▸ Your assignment:
All of the listing must be given again exactly, except that the images are dropped.

-- Collected material follows --

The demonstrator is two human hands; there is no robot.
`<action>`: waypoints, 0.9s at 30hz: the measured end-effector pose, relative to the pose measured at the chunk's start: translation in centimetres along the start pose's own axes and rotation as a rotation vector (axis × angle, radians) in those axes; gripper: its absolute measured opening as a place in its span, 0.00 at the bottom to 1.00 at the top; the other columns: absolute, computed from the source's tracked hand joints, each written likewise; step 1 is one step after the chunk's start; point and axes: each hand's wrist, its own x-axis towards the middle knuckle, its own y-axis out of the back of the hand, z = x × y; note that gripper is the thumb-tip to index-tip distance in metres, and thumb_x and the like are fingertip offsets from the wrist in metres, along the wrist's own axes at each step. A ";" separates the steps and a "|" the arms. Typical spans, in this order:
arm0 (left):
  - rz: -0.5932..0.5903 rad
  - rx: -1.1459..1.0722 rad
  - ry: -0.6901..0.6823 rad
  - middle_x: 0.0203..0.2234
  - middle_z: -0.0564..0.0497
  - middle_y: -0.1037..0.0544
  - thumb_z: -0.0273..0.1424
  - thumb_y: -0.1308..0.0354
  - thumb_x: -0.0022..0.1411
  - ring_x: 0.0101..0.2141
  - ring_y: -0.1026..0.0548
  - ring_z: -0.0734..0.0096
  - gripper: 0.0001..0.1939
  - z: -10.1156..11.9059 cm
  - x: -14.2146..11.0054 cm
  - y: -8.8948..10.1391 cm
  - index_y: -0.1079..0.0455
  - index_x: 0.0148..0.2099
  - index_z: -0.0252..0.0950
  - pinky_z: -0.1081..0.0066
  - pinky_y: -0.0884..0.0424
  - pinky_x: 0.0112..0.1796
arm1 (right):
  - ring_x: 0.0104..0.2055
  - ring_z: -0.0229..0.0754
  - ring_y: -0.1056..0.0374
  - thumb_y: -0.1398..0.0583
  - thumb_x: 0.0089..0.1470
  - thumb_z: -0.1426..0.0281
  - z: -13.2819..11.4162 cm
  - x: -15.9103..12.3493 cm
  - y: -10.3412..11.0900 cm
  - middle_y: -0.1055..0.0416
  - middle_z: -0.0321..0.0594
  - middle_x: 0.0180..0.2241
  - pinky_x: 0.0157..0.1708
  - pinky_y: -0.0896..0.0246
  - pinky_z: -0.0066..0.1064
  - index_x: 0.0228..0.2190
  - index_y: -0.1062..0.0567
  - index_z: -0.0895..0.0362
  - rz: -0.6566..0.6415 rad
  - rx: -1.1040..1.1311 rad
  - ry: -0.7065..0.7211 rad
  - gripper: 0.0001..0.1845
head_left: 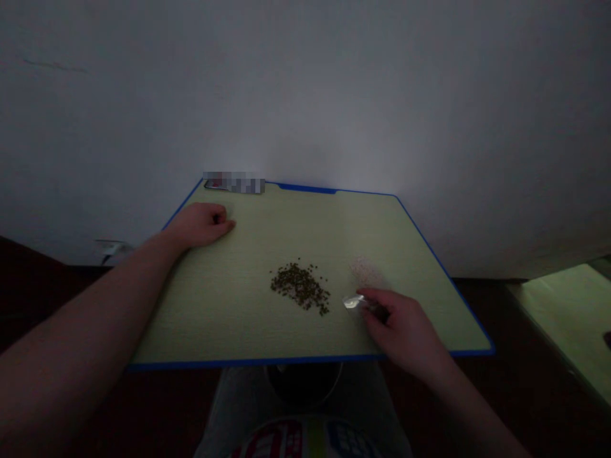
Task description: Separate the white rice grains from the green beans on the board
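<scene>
A pale green table point(229, 305) with a blue rim stands against a white wall. A small heap of dark grains or seeds point(300, 287) lies near its middle. My right hand point(403, 331) rests on the near right part of the table, its fingers closed on a small shiny metal tool or piece of foil point(354, 301) just right of the heap. My left hand point(204, 224) lies curled in a loose fist on the far left of the table, with nothing showing in it. A faint reddish patch point(365, 272) of tiny grains lies beyond my right hand.
A small flat object point(233, 183) lies at the table's far edge by the wall. A second green table point(568, 318) stands to the right. Below the near edge are my lap and a round, colourful object point(305, 436). The room is dim.
</scene>
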 end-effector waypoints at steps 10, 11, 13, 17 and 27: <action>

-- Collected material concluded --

▸ The completed task:
The demonstrator is two human hands; there is no robot.
`<action>`: waypoints, 0.9s at 30hz: the measured end-effector pose, relative to the pose measured at the chunk's start: translation in centimetres along the start pose's own axes and rotation as a rotation vector (axis × angle, radians) in those axes; gripper: its absolute measured opening as a place in its span, 0.00 at the bottom to 1.00 at the top; the other columns: absolute, computed from the source's tracked hand joints, each written likewise; step 1 is one step after the chunk's start; point and axes: each hand's wrist, its own x-axis towards the middle knuckle, its own y-axis out of the back of the hand, z = x × y; note that gripper is the thumb-tip to index-tip distance in metres, and thumb_x and the like are fingertip offsets from the wrist in metres, along the wrist's own axes at each step. A ";" separates the steps and a "|" the arms. Typical spans, in this order:
arm0 (left):
  - rz: -0.5932..0.5903 rad
  - rx: -1.1459..1.0722 rad
  - ry: -0.6901..0.6823 rad
  - middle_x: 0.0203..0.2234
  - middle_z: -0.0564..0.0497
  - middle_y: -0.1037..0.0544
  - thumb_z: -0.0273..0.1424
  - thumb_y: -0.1308..0.0354
  - thumb_x: -0.0022..0.1411
  - ring_x: 0.0101..0.2141
  - ring_y: -0.1026..0.0548
  - ring_z: -0.0734..0.0096
  - gripper: 0.0001..0.1939
  - z: -10.1156..11.9059 cm
  - x: -14.2146..11.0054 cm
  - y: -8.8948..10.1391 cm
  - index_y: -0.1079..0.0455
  - index_x: 0.0148..0.2099
  - index_z: -0.0252..0.0950
  - pinky_z: -0.1081..0.0066
  - pinky_y: -0.0884..0.0424
  - pinky_x: 0.0112..0.1796
arm1 (right):
  - ring_x: 0.0104..0.2055
  - ring_z: -0.0229..0.0754
  - ring_y: -0.1056..0.0374
  - thumb_y: -0.1398..0.0583
  - thumb_x: 0.0089..0.1470
  - thumb_z: -0.1426..0.0281
  - z: -13.2819..11.4162 cm
  - x: -15.9103..12.3493 cm
  - y: -10.3412..11.0900 cm
  - middle_y: -0.1055..0.0416
  - middle_z: -0.0321..0.0594
  - middle_x: 0.0180..0.2241
  - pinky_x: 0.0157..0.1708
  - pinky_y: -0.0896..0.0246
  - pinky_z: -0.0066..0.1064
  - index_x: 0.0228..0.2190
  - index_y: -0.1062..0.0567
  - index_z: -0.0895..0.0362
  - rz: -0.6566..0.6415 rad
  - rx: -1.1040..1.1311 rad
  - ry: -0.7065..0.7211 rad
  - gripper: 0.0001..0.1845
head_left: 
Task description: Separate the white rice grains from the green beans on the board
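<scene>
A pale green table point(229, 305) with a blue rim stands against a white wall. A small heap of dark grains or seeds point(300, 287) lies near its middle. My right hand point(403, 331) rests on the near right part of the table, its fingers closed on a small shiny metal tool or piece of foil point(354, 301) just right of the heap. My left hand point(204, 224) lies curled in a loose fist on the far left of the table, with nothing showing in it. A faint reddish patch point(365, 272) of tiny grains lies beyond my right hand.
A small flat object point(233, 183) lies at the table's far edge by the wall. A second green table point(568, 318) stands to the right. Below the near edge are my lap and a round, colourful object point(305, 436). The room is dim.
</scene>
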 end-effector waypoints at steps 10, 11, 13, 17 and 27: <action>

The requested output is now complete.